# Rotting siding:how do I fix it??pix



## SeattleDIY (Dec 3, 2008)

I have some rot where my cedar siding is contacting the concrete. apparently the previous owners added about 2" of comcrete over a previous 2". 

I intend to fix all the problems this summer. So how do keep the water from going into the cracks??metal flashing?


----------



## glennjanie (Dec 3, 2008)

Hello SeattleDIY:
You might try cutting the cedar siding off 2" above the concrete and yes, the metal flashing will certainly help. It will be a chore to dig the covered siding out of the concrete but I think it will be worth it. I would also use a good elastomeric caulk in the place of the siding in the concrete (silicone, butyl rubber, etc.).
I appreciate the pictures you included, however my computer won't open them. I used the right click and open pictrue thing but it doesn't work.

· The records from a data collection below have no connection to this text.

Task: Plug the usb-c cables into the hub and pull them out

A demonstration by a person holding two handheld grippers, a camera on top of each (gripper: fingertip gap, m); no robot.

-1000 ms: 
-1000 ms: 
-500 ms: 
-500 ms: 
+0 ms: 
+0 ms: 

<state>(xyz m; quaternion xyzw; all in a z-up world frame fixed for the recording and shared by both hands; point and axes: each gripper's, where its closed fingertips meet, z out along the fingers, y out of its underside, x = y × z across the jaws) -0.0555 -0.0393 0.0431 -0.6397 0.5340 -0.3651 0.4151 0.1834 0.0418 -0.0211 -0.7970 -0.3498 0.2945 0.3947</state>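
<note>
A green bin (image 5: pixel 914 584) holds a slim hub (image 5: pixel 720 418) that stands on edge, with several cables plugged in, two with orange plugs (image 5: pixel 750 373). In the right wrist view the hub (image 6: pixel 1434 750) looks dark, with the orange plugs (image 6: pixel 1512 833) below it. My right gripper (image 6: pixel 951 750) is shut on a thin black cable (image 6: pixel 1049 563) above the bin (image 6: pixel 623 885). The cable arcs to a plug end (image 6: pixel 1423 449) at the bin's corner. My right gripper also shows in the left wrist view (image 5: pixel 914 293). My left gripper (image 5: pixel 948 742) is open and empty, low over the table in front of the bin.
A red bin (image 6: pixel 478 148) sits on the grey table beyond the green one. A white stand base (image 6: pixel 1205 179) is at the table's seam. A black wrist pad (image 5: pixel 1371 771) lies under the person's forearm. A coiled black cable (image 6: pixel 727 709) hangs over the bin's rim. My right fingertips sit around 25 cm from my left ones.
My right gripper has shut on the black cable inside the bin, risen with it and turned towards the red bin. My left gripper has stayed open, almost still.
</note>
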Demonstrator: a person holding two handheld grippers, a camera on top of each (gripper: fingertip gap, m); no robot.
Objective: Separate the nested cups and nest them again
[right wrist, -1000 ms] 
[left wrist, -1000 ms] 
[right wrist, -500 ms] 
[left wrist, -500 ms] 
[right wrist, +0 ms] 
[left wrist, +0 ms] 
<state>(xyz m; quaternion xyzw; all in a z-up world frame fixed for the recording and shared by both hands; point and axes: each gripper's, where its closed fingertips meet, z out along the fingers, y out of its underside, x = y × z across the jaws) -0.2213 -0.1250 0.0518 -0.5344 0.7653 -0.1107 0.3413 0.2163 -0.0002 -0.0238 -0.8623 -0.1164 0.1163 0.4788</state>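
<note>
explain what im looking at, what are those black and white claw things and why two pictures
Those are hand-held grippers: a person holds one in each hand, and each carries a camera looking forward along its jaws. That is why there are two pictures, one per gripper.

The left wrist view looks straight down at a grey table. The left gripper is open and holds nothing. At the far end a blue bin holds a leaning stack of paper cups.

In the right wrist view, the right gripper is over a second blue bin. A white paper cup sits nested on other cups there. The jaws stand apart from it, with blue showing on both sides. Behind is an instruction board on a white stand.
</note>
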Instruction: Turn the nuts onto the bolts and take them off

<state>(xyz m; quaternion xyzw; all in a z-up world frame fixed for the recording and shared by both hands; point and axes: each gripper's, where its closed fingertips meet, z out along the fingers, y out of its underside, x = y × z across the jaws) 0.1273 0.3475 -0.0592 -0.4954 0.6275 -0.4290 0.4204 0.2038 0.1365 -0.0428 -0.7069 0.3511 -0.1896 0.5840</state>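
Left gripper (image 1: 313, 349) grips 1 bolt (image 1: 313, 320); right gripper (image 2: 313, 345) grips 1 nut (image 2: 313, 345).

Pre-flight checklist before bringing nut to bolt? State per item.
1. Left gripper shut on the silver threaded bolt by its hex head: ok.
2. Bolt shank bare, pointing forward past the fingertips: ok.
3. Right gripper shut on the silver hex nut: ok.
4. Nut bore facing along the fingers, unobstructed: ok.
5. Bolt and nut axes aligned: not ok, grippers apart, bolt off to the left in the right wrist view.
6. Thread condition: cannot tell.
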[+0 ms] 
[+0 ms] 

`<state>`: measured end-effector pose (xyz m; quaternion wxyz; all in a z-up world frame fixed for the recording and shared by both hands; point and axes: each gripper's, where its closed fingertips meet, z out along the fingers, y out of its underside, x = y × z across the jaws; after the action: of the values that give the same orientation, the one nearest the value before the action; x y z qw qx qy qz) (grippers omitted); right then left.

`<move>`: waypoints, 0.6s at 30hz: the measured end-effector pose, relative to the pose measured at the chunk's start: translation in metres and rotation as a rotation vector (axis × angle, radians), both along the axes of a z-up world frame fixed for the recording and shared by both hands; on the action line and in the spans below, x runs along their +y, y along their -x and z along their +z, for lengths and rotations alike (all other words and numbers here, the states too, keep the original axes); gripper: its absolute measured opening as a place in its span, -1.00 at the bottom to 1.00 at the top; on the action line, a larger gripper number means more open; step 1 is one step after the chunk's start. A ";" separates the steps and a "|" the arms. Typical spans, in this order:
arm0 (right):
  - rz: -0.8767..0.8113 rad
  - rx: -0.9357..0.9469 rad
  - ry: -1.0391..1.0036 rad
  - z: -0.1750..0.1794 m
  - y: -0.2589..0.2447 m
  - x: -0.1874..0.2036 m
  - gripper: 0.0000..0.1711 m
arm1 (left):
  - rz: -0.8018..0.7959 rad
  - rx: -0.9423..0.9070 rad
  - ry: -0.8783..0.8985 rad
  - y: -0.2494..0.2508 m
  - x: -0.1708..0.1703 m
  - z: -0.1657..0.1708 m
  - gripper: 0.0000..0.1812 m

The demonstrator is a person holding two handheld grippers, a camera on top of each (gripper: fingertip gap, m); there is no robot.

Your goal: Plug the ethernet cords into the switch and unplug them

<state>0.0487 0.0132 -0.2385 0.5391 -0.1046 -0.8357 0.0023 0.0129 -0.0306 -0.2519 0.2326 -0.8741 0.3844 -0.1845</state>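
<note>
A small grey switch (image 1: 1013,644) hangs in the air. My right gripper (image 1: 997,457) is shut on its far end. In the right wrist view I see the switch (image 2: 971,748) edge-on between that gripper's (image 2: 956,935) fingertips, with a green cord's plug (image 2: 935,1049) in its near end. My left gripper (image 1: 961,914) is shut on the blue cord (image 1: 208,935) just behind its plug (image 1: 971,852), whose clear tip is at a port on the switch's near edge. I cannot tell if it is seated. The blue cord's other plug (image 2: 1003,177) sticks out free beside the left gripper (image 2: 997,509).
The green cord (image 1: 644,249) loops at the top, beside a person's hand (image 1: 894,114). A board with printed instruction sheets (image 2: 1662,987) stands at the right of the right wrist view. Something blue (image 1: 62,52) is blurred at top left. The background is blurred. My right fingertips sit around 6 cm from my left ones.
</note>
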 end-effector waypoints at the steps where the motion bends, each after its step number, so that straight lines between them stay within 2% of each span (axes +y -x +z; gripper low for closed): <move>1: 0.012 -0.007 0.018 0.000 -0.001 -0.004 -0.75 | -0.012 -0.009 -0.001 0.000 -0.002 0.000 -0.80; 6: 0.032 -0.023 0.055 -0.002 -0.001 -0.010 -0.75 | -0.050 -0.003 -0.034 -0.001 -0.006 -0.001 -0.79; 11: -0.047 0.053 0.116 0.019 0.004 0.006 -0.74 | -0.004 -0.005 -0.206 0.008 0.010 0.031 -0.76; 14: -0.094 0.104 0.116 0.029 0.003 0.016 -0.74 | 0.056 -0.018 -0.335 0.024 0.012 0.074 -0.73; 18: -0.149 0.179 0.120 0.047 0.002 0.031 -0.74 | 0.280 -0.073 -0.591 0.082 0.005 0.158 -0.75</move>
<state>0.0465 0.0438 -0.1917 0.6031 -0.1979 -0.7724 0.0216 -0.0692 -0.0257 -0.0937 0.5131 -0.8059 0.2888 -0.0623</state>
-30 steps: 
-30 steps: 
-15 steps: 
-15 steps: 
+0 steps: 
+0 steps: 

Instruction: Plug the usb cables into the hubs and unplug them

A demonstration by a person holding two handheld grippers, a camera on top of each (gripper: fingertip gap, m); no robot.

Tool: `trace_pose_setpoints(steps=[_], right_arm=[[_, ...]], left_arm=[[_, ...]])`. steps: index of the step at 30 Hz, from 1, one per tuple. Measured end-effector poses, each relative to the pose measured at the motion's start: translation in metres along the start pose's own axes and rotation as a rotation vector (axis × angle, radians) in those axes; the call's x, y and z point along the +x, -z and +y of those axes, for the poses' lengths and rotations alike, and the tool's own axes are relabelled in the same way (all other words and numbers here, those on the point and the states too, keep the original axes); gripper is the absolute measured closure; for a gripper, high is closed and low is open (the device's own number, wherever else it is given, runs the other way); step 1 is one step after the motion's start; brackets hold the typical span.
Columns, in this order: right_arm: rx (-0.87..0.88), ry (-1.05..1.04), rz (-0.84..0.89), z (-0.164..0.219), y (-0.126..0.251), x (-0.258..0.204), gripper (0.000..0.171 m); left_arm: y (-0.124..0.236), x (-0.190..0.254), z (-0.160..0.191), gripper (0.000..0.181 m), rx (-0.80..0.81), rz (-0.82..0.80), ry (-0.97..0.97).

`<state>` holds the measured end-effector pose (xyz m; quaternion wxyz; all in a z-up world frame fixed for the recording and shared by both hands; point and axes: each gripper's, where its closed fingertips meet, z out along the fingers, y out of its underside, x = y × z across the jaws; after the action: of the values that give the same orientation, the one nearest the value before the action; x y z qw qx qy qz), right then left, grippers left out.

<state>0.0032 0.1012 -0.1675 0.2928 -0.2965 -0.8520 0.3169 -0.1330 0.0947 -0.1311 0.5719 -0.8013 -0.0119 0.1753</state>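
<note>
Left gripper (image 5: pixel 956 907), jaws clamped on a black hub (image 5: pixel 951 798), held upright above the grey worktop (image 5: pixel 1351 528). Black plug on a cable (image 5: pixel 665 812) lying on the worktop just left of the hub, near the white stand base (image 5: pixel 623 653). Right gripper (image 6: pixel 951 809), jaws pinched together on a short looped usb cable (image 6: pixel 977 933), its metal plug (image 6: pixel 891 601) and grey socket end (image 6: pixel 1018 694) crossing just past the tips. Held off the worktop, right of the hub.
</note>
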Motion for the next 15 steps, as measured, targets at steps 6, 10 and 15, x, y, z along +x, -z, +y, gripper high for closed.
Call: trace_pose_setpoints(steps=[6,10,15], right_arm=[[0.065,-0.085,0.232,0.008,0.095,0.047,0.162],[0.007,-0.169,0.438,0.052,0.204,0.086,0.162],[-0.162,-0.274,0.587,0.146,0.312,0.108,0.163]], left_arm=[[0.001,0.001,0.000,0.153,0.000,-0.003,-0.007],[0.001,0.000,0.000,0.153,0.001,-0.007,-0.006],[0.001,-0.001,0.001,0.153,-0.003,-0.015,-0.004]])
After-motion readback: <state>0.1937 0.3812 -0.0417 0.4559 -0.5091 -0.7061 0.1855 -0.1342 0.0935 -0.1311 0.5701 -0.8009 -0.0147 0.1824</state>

I don't know whether its the computer or the operator that is too dense but I do have a good idea.
Hang in there!
Glenn


----------



## SeattleDIY (Dec 3, 2008)

glennjanie said:


> Hello SeattleDIY:
> You might try cutting the cedar siding off 2" above the concrete and yes, the metal flashing will certainly help. It will be a chore to dig the covered siding out of the concrete but I think it will be worth it. I would also use a good elastomeric caulk in the place of the siding in the concrete (silicone, butyl rubber, etc.).
> I appreciate the pictures you included, however my computer won't open them. I used the right click and open pictrue thing but it doesn't work. I don't know whether its the computer or the operator that is too dense but I do have a good idea.
> Hang in there!
> Glenn



That strange. you should be able to see them in the post.


----------



## SeattleDIY (Dec 4, 2008)

the roofing god said:


> like glen said then seal cement with GEOCELL MORTAR SEAL WHICH IS A SILICONIZED CEMENT SEAL,then a piece of flashing bent so it sheds the water away from those junctures will serve you well-always leave an inch or two without wood at the bottom so the wood doen`t wick/absorb the water and hold it against the house,that`s why typically the siding starts a foot or two above the grade of the land



Thanks for the info. If you look at the left corner that is where the siding starts. I have a feeling that when I take off the siding,there will be no foundation or it will be very short.


----------



## glennjanie (Dec 4, 2008)

Hello SeattleDIY:
Today your pictures are showing just fine. I was thinking cedar shakes but I see it is dutch lap. I still hold to my answer and I think RoofingGod has a good handle on the product to caulk with.
Glenn


----------



## spaz2965 (Dec 8, 2008)

I also agree with glenn, and the god 2" above grade and flash with a kicker at the bottom to divert the water away from building and good caulk.


----------